The Indus Valley Civilisation extended from 3300 BCE to 1300 BC and achieved maturity in 2600-1900 BCE. The Indus Valley Civilisation is the most extensive of the three oldest civilisations. It extended from Afghanistan in the west, Pakistan, and right to the river Yamuna. Neither the Mesopotamian civilisation nor the Egyptian civilisation was this widely spread. The excavations of the cities of Harappa and Mohenjo Daro led to the discovery of this vast civilisation. These cities are the major centres of the Indus Valley Civilisation and appeared in 2600 BCE along the banks of the river Indus. It is from this river that the civilisation has got its name.
Discovery of the Indus Valley Civilisation
In 1921, the remains of the city of Harappa were discovered in the Punjab province of present-day Pakistan, which was the first sign of the Indus Valley Civilisation. The city of Mohenjo Daro was discovered in 1922 in the Sindh province of Pakistan, and the civilisation was confirmed.

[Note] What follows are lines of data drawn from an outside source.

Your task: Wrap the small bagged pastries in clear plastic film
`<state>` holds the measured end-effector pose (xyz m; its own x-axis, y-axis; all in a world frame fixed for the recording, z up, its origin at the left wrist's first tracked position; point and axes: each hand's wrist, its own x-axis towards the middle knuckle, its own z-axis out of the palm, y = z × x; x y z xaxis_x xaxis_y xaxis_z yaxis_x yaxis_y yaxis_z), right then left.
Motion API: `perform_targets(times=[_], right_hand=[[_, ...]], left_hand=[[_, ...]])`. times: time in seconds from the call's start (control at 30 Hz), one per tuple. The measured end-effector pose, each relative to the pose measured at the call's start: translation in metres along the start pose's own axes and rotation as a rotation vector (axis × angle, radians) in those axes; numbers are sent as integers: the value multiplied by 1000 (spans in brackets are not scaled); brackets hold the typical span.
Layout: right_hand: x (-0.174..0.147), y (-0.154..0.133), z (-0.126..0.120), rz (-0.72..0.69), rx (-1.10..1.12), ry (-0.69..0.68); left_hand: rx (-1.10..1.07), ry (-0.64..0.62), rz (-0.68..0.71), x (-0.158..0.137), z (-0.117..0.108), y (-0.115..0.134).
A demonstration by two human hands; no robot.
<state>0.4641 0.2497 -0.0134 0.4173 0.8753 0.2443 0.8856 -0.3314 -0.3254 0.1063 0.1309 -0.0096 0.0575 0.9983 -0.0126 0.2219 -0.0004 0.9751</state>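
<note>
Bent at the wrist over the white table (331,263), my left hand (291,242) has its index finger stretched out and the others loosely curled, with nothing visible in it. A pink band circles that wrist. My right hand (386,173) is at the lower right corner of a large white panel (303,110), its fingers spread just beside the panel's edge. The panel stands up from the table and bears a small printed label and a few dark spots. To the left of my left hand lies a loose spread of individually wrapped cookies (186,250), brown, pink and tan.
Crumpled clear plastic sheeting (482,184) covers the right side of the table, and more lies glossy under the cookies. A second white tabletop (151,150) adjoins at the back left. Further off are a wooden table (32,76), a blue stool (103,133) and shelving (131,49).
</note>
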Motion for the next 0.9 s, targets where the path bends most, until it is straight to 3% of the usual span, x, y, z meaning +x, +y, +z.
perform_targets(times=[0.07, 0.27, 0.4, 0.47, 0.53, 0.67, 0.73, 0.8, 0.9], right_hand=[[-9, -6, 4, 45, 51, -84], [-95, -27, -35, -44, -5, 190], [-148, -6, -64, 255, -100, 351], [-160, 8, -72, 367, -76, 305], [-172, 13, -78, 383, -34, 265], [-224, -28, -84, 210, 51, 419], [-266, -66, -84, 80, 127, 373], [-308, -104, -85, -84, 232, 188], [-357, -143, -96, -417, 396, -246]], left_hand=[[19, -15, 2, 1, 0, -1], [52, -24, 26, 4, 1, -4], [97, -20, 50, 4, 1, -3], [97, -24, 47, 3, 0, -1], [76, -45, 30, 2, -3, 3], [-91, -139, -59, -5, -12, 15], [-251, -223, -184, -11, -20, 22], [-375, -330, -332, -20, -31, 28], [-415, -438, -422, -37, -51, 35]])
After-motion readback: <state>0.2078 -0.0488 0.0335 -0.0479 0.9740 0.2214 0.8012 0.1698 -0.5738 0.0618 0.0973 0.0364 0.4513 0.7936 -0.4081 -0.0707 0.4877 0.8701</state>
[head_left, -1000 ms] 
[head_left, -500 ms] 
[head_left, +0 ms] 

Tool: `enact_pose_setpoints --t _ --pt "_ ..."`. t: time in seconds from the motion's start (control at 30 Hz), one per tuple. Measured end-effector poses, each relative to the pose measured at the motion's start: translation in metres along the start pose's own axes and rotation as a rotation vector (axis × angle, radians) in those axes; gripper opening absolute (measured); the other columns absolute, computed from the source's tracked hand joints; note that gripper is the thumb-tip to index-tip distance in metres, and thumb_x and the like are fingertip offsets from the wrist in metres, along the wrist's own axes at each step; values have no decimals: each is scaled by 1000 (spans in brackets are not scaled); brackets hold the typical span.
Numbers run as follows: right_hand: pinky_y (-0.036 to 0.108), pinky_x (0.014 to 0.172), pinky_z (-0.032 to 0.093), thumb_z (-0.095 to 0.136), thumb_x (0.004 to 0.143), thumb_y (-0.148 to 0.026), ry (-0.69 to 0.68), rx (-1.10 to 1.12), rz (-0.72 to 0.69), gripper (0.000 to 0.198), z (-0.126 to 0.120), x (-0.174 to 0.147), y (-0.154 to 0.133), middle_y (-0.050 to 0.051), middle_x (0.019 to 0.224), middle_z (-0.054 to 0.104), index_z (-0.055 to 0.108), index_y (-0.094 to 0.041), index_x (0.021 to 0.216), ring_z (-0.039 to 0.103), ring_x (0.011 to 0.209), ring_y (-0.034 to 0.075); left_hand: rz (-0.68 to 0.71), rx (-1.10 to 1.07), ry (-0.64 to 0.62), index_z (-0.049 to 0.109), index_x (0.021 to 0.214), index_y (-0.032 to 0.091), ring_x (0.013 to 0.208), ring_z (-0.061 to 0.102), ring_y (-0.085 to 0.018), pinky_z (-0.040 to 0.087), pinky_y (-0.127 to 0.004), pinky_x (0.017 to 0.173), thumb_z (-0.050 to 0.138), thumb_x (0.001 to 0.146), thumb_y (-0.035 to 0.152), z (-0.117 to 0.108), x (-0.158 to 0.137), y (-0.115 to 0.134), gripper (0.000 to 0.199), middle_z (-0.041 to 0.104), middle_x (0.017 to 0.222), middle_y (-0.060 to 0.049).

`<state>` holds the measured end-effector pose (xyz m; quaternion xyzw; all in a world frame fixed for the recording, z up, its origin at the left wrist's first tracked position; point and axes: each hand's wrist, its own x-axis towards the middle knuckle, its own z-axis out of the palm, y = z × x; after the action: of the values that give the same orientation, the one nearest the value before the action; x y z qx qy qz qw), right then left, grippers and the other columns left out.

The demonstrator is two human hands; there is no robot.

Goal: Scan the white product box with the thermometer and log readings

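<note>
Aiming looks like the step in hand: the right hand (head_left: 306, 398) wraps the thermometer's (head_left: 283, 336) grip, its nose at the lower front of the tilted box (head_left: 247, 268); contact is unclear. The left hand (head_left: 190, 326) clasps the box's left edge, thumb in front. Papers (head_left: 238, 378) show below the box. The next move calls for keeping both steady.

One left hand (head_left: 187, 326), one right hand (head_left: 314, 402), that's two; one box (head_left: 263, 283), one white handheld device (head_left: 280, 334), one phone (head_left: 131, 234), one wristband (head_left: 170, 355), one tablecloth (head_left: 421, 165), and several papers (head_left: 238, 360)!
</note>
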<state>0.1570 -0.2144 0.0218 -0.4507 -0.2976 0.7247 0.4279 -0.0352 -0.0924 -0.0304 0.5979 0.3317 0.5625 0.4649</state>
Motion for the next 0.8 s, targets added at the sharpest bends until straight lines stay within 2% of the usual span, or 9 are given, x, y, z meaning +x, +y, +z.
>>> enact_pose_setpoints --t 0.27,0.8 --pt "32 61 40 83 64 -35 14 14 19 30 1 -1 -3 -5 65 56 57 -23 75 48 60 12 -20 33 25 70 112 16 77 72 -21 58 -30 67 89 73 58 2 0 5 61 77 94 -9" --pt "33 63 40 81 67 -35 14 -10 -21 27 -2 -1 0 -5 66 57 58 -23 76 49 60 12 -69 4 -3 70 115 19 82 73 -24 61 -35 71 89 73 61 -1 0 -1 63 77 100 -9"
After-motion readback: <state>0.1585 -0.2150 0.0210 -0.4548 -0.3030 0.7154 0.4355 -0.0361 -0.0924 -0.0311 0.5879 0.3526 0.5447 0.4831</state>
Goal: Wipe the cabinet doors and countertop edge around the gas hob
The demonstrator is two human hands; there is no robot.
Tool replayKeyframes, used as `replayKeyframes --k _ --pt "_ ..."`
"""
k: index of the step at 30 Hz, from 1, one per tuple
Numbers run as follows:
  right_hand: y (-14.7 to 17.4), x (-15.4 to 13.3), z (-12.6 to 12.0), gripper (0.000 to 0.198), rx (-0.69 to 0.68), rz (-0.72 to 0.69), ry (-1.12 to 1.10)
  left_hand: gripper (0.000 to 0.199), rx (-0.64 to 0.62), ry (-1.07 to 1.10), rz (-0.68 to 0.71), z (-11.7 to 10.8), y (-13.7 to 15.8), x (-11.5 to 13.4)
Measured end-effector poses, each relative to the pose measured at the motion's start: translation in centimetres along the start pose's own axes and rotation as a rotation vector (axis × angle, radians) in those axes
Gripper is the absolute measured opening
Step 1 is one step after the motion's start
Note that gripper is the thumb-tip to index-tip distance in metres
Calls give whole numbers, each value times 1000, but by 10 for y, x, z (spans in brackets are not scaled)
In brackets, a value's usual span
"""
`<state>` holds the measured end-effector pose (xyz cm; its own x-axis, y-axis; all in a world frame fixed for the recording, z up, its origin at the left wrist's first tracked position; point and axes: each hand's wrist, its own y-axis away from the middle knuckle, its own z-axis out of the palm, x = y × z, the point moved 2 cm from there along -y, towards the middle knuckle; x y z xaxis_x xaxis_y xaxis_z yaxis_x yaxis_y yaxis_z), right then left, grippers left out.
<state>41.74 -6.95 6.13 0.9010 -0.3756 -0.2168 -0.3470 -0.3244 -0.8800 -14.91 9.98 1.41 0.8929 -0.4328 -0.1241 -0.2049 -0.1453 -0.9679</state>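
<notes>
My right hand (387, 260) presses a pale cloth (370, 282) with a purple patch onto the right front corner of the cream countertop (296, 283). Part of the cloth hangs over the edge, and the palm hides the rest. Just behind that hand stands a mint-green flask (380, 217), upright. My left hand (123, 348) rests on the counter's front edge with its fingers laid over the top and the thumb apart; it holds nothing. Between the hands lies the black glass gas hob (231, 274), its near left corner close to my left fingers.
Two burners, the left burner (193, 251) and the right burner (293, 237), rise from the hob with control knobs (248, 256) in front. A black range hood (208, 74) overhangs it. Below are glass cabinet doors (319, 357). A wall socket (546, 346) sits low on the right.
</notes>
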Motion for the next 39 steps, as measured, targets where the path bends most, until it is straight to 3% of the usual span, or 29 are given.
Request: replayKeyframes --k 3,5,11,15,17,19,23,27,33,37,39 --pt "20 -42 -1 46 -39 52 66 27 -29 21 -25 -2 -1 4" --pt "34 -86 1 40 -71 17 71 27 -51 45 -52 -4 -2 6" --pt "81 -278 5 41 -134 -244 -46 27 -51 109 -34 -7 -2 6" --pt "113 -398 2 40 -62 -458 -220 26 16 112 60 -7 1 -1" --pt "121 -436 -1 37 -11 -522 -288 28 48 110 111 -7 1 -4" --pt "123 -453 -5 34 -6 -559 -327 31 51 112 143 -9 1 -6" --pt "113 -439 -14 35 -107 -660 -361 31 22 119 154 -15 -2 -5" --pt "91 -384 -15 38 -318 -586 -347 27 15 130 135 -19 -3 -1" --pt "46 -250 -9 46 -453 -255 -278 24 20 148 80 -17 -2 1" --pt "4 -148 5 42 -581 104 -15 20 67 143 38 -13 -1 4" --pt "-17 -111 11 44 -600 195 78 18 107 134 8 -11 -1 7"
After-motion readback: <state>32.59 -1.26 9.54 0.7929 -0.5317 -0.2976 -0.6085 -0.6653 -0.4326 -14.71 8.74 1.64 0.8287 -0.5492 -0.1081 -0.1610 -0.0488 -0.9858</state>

Society and political system
Even though there is a growing amount of archaeological finds from the civilisation’s sites, the social and political structure of the people of the Indus Valley Civilisation remains a matter of speculation. There have been discoveries to suggest that craft specialisation and the grouping of similar artisans existed in Mohenjo Daro. The houses in the cities differed in size and organisation of the towns. It suggests that there was some sort of social hierarchy in the society of these ancient people.
Craft and technology
Through the artefacts discovered in the excavations of the major sites of the Indus Valley Civilisation, the living conditions and the craftsmanship of the people can be estimated. By analysing the artwork, scientists can recreate the minds, culture, and the life of the inhabitants. These are some points in the craft of the Harappan civilisation:
- The stonework is quite rare and not as refined or as extensive as the work of the Mesopotamian civilisation in the same period.
- Almost all the stonework figures are made for religious purposes. These figures are of seated men, recumbent composite animals, and in rare cases, dancing figures.
- Some select few pieces are made with exceptional skill and are of the finest quality.
- There is a small but notable number of bronze cast figures. These include chariots, dancing girls, carts, and animals.
- The bronze cast pieces are exceptional and are evidence of a high degree of skill. These pieces are not many but are Indian made and not imported.
Language, Script, Weights, and Measures
The Harappan civilisation was extensive in reach and had multiple trading relations. To maintain a standard in trade deals and intra-state activities, they invented a well developed and standard language. However, due to a lack of written evidence of sufficient length, the language of this civilisation is undecipherable to date. However, there are some conclusions that researchers have reached. They are as follows:
- This language did not originate in the Indo-European family.
- It is not like the Sumerian, Hurrian, or Elamite either.
- It is most closely related to the present day Dravidian languages currently spoken in the southern part of India.
- There are about 2000 pieces of writing discovered and analysed to form an idea of the language of the Indus Valley Civilisation.
- It was written from right to left.
- There are about 500 symbols.
- Some of these symbols are individual, and some appear to be composites of more than one symbol.
Weights and measures
There were standardised weights and measures. These were divided into the lower denominations and the higher denominations. The lower denominations follow a binary system – 1,2,4,8,16,36,64 – and the higher denominations follow a decimal system – 160, 200, 320, 640, 1,600.
Trade and external contacts
Both archaeological and literary proofs show that the Indus Valley people had trade relations with Mesopotamia. For example, Indus seals have been discovered at Ur, and seals from the Persian Gulf have been found in Lothal.
There are several theories about the decline of the Indus Valley Civilisation. But the most credible approach is that the people left due to climate change and the geographical changes it brought to the river Indus. The decline began in about 1800 BCE. Archaeological evidence suggests that trade with Mesopotamia, standardised weights and measures, and even the advanced drainage system declined.